**EXERCISE INSTRUCTIONS**
How many lines of the listing below contain the word "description"? Reply with that number alone.

=======

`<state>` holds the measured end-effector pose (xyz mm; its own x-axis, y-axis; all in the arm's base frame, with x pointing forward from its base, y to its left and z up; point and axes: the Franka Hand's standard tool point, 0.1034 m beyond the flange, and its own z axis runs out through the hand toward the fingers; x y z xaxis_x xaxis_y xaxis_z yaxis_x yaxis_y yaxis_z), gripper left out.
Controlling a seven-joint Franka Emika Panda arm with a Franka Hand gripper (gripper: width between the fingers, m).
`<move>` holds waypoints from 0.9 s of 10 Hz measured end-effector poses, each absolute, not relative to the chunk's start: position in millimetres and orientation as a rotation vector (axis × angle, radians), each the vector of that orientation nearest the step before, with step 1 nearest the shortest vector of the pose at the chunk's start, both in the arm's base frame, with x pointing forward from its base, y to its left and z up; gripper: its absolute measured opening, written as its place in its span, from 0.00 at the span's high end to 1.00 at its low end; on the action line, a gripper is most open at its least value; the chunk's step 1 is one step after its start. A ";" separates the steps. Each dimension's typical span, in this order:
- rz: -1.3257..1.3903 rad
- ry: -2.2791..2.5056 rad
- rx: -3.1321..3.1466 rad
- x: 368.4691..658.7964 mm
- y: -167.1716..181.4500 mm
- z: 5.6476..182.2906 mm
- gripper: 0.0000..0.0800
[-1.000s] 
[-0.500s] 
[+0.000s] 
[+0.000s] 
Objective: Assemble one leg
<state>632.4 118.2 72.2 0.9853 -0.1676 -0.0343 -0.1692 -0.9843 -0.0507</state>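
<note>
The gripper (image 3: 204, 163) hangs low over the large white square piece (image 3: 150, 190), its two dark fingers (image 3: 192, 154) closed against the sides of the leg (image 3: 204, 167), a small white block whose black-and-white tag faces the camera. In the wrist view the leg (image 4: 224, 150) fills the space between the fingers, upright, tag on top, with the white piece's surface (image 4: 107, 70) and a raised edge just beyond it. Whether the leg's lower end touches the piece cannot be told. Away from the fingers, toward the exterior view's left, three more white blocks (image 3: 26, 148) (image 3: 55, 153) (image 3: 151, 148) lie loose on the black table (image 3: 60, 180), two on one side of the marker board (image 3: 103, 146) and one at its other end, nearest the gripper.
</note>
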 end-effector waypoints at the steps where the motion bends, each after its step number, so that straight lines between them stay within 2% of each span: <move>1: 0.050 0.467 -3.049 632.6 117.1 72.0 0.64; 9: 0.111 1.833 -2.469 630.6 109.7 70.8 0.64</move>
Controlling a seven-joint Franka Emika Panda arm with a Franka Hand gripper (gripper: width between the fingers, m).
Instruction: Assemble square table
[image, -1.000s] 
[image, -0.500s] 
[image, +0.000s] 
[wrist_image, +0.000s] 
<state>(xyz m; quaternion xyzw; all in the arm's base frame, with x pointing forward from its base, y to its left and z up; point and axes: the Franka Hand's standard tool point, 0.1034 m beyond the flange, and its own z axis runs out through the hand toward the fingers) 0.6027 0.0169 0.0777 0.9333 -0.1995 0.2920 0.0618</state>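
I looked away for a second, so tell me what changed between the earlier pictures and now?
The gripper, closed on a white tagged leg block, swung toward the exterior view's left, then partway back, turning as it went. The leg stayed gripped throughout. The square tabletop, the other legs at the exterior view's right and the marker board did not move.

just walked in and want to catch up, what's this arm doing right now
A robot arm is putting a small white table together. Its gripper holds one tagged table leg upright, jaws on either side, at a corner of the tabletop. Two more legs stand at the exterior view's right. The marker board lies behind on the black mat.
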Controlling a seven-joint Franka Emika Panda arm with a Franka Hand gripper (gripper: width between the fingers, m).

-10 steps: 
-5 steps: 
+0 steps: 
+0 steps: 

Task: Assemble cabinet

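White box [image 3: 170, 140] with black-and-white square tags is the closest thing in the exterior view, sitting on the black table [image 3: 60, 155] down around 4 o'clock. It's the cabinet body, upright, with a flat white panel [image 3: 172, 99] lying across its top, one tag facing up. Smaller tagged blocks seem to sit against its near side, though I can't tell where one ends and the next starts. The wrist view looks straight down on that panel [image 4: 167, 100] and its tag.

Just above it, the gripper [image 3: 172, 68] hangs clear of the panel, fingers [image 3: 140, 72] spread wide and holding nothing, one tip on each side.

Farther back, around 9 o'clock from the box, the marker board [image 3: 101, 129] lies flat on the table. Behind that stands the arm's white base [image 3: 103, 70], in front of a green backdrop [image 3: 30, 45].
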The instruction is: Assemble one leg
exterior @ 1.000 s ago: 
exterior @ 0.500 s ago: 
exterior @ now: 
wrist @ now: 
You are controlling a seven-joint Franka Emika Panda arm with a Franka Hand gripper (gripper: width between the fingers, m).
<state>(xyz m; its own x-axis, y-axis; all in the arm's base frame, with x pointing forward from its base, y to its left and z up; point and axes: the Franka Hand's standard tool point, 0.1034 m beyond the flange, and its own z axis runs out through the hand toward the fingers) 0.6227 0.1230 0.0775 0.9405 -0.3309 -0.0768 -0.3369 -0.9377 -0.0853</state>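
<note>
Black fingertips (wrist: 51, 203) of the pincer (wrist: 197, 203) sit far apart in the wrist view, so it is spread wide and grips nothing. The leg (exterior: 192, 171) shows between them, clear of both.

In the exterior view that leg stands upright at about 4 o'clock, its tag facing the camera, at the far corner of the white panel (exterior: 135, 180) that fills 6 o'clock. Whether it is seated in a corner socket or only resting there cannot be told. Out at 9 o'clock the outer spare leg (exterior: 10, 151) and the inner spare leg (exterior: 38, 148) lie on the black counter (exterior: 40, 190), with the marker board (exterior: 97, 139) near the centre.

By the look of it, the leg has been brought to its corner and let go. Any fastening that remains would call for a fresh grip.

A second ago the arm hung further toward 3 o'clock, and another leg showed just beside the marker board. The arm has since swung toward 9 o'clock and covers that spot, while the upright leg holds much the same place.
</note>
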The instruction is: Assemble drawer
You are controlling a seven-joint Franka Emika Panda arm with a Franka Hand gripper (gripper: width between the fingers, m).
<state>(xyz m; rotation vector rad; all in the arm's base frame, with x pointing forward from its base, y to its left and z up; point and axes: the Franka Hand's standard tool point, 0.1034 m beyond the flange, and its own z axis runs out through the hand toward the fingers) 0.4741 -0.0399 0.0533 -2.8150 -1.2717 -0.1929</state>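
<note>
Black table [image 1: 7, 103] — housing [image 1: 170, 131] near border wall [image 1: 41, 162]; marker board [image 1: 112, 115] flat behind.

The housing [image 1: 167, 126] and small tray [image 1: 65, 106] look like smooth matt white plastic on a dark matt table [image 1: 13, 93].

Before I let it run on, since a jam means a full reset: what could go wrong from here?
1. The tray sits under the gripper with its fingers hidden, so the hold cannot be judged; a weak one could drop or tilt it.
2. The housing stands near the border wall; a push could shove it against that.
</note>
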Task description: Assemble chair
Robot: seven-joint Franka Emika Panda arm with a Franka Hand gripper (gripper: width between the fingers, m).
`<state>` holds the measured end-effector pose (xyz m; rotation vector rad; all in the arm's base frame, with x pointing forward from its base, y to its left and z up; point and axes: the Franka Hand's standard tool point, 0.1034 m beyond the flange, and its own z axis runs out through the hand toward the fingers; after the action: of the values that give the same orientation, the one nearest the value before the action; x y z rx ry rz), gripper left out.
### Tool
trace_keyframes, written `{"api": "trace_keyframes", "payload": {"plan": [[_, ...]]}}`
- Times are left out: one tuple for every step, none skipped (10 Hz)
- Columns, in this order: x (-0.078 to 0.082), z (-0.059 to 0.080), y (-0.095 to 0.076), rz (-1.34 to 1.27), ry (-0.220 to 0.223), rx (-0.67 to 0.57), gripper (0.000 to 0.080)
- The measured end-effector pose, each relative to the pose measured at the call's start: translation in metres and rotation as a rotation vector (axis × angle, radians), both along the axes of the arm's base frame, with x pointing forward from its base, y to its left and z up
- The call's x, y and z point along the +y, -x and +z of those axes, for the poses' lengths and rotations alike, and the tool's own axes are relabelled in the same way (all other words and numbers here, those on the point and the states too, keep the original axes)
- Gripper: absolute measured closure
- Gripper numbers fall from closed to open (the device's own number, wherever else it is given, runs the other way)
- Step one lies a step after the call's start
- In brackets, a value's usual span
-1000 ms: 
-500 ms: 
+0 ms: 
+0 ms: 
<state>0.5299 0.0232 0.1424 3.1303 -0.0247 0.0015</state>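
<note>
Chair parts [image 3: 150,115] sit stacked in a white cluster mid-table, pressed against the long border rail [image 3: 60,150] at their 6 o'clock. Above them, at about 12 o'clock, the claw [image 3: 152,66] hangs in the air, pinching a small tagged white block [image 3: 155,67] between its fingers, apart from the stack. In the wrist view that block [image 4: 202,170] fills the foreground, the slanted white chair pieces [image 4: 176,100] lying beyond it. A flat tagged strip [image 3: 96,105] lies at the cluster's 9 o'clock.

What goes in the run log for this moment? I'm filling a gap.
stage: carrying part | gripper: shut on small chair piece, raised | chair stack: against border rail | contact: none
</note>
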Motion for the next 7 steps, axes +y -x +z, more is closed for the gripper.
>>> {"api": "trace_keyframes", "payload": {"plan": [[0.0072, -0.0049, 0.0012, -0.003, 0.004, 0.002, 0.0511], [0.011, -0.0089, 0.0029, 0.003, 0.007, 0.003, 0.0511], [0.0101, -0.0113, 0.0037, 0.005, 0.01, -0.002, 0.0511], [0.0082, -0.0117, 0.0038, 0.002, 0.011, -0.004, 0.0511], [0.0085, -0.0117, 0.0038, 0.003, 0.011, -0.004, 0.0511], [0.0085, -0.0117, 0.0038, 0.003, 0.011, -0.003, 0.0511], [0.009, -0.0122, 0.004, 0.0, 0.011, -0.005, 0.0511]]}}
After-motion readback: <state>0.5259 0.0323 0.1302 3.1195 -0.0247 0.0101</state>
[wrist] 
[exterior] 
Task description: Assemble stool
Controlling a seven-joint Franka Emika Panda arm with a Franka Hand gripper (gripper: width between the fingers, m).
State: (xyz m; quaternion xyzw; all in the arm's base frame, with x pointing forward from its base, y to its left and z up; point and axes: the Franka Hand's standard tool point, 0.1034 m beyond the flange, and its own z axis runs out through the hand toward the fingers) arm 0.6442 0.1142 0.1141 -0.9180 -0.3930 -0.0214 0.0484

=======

**ANSWER BOX**
2